Must Reads: Questions about Chris Carmichael; Armstrong still lying, says Tyler Hamilton

Questions remain about whether Chris Carmichael knew of Lance Armstrong's doping. Meanwhile, Tyler Hamilton says his old teammate is still lying

Questions remain about doping ties to Armstrong’s coach — Gazette

COLORADO SPRINGS, Colorado — When Lance Armstrong rose to become the top cyclist in the world he took his coach, Chris Carmichael, with him.

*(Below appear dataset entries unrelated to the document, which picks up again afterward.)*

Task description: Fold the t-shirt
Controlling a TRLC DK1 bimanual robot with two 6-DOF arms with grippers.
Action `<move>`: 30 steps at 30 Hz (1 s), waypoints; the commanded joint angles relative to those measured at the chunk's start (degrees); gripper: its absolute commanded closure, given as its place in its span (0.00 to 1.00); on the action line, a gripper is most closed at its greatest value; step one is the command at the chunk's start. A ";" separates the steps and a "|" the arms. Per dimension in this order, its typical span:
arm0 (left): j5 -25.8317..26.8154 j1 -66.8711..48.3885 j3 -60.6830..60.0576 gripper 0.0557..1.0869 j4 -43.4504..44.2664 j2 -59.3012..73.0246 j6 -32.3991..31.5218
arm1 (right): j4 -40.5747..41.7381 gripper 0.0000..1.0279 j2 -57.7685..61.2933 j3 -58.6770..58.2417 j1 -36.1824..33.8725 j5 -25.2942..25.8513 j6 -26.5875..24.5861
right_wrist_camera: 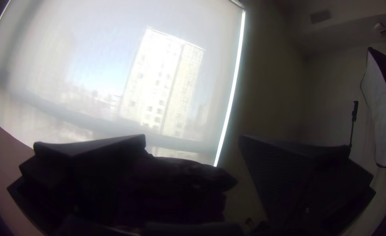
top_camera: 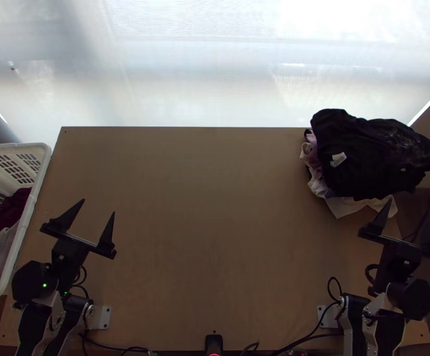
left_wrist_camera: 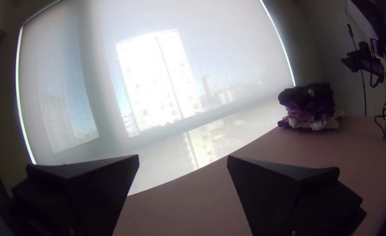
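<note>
Top view: L gripper (top_camera: pixel 99 206), R gripper (top_camera: pixel 411 206) spread wide; blk garment (top_camera: pixel 372 157) atop clothes pile (top_camera: pixel 346 206) (tbl's (top_camera: pixel 203 237) far R).

We are seeing two arms, left (top_camera: pixel 47 305) and right (top_camera: pixel 388 308), that are pairing silver-grey links with bulky, many-sided black joints. Green lights (top_camera: pixel 44 285) are glowing on the left one's black housing. Black cables (top_camera: pixel 334 282) are looping beside both, and pale metal plates (top_camera: pixel 104 318) with small holes are flanking the bases. The left gripper (top_camera: pixel 99 206) and right gripper (top_camera: pixel 410 206) are showing matte black, wedge-like fingers (left_wrist_camera: pixel 289 192); we are noticing fine texturing on their flat faces and small screws (left_wrist_camera: pixel 72 231) low down. Pale strips (top_camera: pixel 83 239) are edging their black crossbars.
</note>
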 commanded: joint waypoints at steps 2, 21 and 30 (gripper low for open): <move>0.15 -0.09 -10.60 0.04 2.97 -8.89 1.49 | -0.88 0.04 -4.45 -9.16 0.47 0.84 -2.07; 4.46 -0.35 -12.45 0.04 -15.83 -8.80 10.54 | -22.24 0.04 -4.19 -9.51 11.54 -0.48 -8.93; 5.69 2.11 -12.27 0.04 -17.06 -8.80 11.60 | -22.24 0.04 -4.19 -9.51 11.01 -0.57 -8.93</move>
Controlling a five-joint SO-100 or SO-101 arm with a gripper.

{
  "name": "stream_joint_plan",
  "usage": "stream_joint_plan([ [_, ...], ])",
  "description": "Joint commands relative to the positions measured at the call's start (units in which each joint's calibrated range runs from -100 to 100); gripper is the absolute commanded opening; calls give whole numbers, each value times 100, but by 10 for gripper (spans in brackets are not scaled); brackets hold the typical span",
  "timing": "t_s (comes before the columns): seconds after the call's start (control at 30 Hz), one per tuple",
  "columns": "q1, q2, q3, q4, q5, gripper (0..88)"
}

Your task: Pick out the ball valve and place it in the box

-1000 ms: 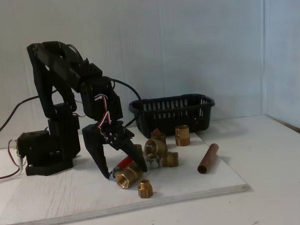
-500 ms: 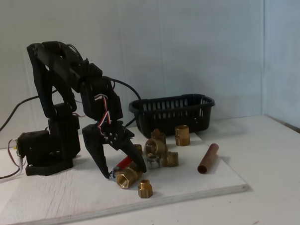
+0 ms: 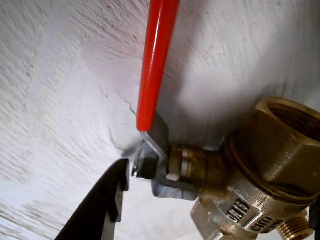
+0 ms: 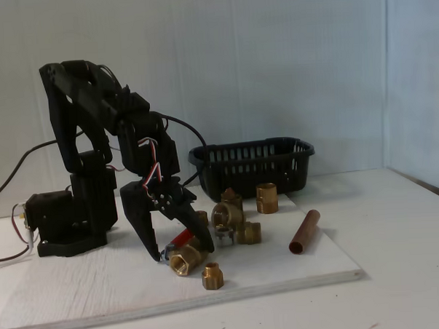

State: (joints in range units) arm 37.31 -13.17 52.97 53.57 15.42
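Ball valve (image 3: 260, 175) body stamped "M16", approx.

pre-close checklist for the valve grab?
1. End effector open, down at the board: ok.
2. Valve sits between its fingers in the fixed view: ok.
3. Finger against the valve: not ok, wrist view shows a gap by the lever bracket.
4. Second finger's contact: cannot tell.
5. Small fitting close in front of the valve, may get bumped: cannot tell.
6. Box upright behind the fittings, rim unobstructed: ok.
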Motion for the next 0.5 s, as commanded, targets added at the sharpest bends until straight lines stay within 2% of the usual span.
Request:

Carmichael had been running a modest personal coaching business in his spare bedroom in Colorado Springs, but as Armstrong won one Tour de France after another, Carmichael grew his cottage industry into an empire to include dozens of employees, thousands of clients, a library of best-selling books and satellite training centers in North Carolina, Arizona and California.

After Armstrong started winning, Carmichael was inducted into the U.S. Bicycling Hall of Fame and named the United States Olympic Committee’s Coach of the Year. Today, he is the most celebrated and successful coach in endurance sports.

But now that Armstrong has admitted to doping, people who have worked with him are asking how much his long-time coach was involved, whether Carmichael overlooked the cheating to ensure his success, and if his business can survive Armstrong’s fall.


Armstrong still lying, says former teammate — Sydney Morning Herald

SYDNEY, Australia — Tyler Hamilton, the retired cyclist who exposed Lance Armstrong as a doper in 2011, says his former teammate is still lying about testing positive at a race in 2001 and claims the Union Cycliste Internationale covered up the result.

Armstrong’s insistence last week that he never tested positive — even when he was doping — and that the UCI didn’t help bury incriminating evidence at the Tour of Switzerland 12 years ago, are two of many denials being challenged by people with first-hand knowledge.

The UCI has trumpeted Armstrong’s denials, with president Pat McQuaid stating on Friday the organization had been absolved of any ”collusion or conspiracy” on the basis of Armstrong’s statements.

There is evidence Armstrong tested positive in 2001 and the UCI played a role in covering up the result. In an affidavit to the U.S. Anti-Doping Agency, Hamilton outlines how Armstrong informed him he’d tested positive at the Tour of Switzerland and his understanding that ”his [Armstrong’s] people had been in touch with the UCI, they were going to have a meeting and everything would be OK.”

Martial Saugy, then director of a Swiss drug testing laboratory, has also told USADA boss Travis Tygart he was ordered by the UCI to meet with Armstrong and team boss Johan Bruyneel to explain how to beat tests for the blood booster EPO.

”If he didn’t test positive then why did he tell me that morning?” Hamilton said on Sunday.

”Dr Saugy … he met with Johan Bruyneel and Lance Armstrong some time after the Tour of Switzerland and told them basically how to beat the EPO test. I’m not sure why he’s [Armstrong] owning up to some things and not owning up to others.”